Rusty Arnold knows the chance that one of those cars will reveal his sister’s remains is slim, but he cannot ignore the possibility.

Arnold’s sister, Rachel Trlica, was one of the three girls who disappeared in December 1974. The Missing Fort Worth Trio has become one of the community’s most unnerving mysteries. From 2018 to July 2020, Arnold worked with another dive team, which volunteered to help him pull multiple cars from the black depths of Lake Benbrook in search of answers. The dives resulted in two cars breaching the surface, but they held no answers for Arnold or the family members of Renee Wilson and Julie Ann Mosley.

Arnold plans to attend the dive operations this week.

“I do know that cars are coming out of lakes, and when cars come out of lakes, mysteries are solved,” Arnold said. “This is one of the biggest mysteries in Fort Worth. And it’s very emotional that I might find answers for my mother before she passes.”

Adventures with Purpose has worked in Fort Worth before. In February, the team pulled nine cars from Lake Como and Lake White in two days, Leisek said. The team chose Fort Worth for their biggest operation yet because of the “warm welcome” they received, and continue to receive, from the Fort Worth Police Department, Leisek said.

“The Fort Worth Police Department has been very great to work with, they helped coordinate this search for us,” Leisek said.

The police department said it will help the team investigate and gather information from any cars pulled out of the water. Fort Worth police also pointed out key locations that would be good searches in Fort Worth, police said. The Fort Worth fire department will also provide resources.

Other dive teams that will help with the operation include Exploring with the Nug, Depths of History, Chaos Divers and Adam Brown Adventures.

On Saturday, the team will have a public “show-n-tell” at Beard’s Towing — which is offering its services to the dive teams for free — from 10:30 am to 2:00 pm. It will display all the cars found during the operation.

Mission to help families

While the team started diving for environmental purposes in 2019, its purpose shifted in December 2019 when a family asked them to help find Nathan Ashby, 22, of Warrenton, Missouri.

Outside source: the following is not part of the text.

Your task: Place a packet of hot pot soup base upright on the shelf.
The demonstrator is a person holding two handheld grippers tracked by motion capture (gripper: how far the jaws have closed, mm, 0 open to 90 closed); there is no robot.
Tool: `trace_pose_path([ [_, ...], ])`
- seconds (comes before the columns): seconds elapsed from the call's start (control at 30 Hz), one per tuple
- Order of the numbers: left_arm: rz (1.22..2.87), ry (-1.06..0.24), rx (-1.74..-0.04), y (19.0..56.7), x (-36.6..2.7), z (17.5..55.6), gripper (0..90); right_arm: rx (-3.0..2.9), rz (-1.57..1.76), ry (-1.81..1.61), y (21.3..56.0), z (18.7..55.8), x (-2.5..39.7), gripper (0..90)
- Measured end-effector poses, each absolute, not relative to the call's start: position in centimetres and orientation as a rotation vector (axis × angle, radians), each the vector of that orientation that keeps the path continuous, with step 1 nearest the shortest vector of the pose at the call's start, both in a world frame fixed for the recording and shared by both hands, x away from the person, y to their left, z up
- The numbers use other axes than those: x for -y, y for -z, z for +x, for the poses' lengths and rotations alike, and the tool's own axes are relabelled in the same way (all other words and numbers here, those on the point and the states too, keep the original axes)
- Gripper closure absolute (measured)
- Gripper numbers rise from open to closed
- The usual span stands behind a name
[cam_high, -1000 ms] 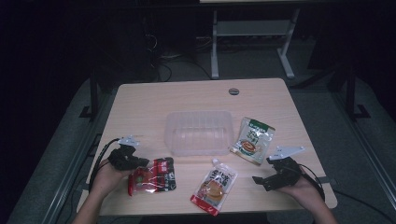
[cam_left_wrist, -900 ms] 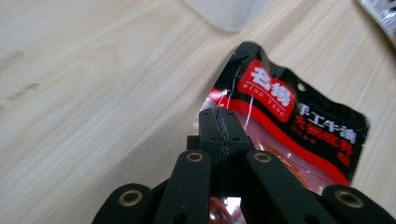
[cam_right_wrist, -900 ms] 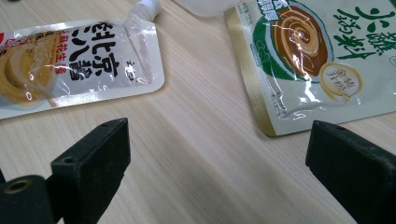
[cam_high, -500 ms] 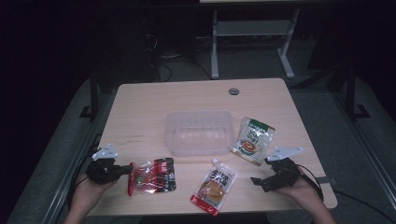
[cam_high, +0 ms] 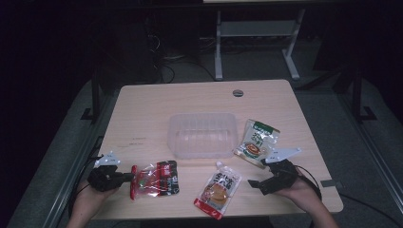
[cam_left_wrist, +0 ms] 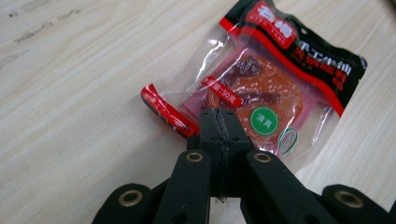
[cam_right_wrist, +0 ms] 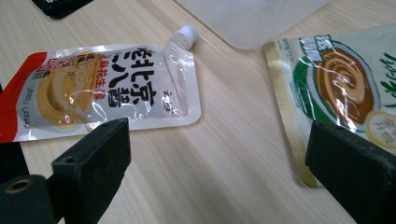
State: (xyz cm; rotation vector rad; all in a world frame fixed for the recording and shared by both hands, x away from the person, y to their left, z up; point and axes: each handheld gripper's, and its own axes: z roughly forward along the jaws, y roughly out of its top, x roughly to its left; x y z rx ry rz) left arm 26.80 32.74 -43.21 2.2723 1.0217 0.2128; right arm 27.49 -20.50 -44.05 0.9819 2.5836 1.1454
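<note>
A red and black snack packet [cam_high: 154, 179] [cam_left_wrist: 275, 88] lies near the table's front left. My left gripper [cam_high: 127, 178] [cam_left_wrist: 219, 122] is shut, and its tips sit on the packet's near edge, which curls up beside them. A white and red sauce pouch [cam_high: 218, 187] [cam_right_wrist: 102, 98] with a spout lies at the front middle. To its right is a green and white packet [cam_high: 256, 142] [cam_right_wrist: 336, 88]. My right gripper [cam_high: 261, 175] [cam_right_wrist: 215, 154] stands open low over the bare wood between the pouch and the green packet, with nothing between its fingers.
A clear plastic tub [cam_high: 203, 135] [cam_right_wrist: 252, 18] stands in the middle of the wooden table [cam_high: 142, 118], just beyond the packets. A round cable hole [cam_high: 237, 92] is near the far edge. Dark floor and a white frame [cam_high: 256, 38] lie beyond the table.
My left gripper drew back to the left, from over the red packet to its left edge. The packet stayed where it was. The right gripper has hardly moved.
</note>
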Motion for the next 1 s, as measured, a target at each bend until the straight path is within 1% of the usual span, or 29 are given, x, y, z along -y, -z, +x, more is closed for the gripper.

Ashby was last seen driving his 1994 Chevy Silverado in July 2019, and his cell phone location pinged near the river. The team pulled a truck from the river on Dec. 27. Ashby’s remains were inside.

“That’s really how our new mission to serve was started,” Leisek said. “From environmentalists to families that need help.”

In Marine City, Michigan, the team recovered the car and body of Nadine Moses in September. In Nebraska, they found John Zarkowski’s body in the Missouri River. On Oct. 15, the dive team pin-pointed the location of an SUV that belonged to an Ohio mother missing since 2002 along with her two children.

Most recently, on Oct. 15, the team found human remains inside a missing woman’s car in Lake Tawakoni in the Waco Bay area. Carey Mae Parker disappeared in 1991. The remains are believed to be Parker’s, but still need to be confirmed through DNA.

Adventures with Purpose relies entirely on donations. It is not paid for its work and, even if a family asks it to search for a specific person, the group does not charge anyone.

People can support Adventures with Purpose by making donations, buying merchandise and watching the group’s YouTube channel.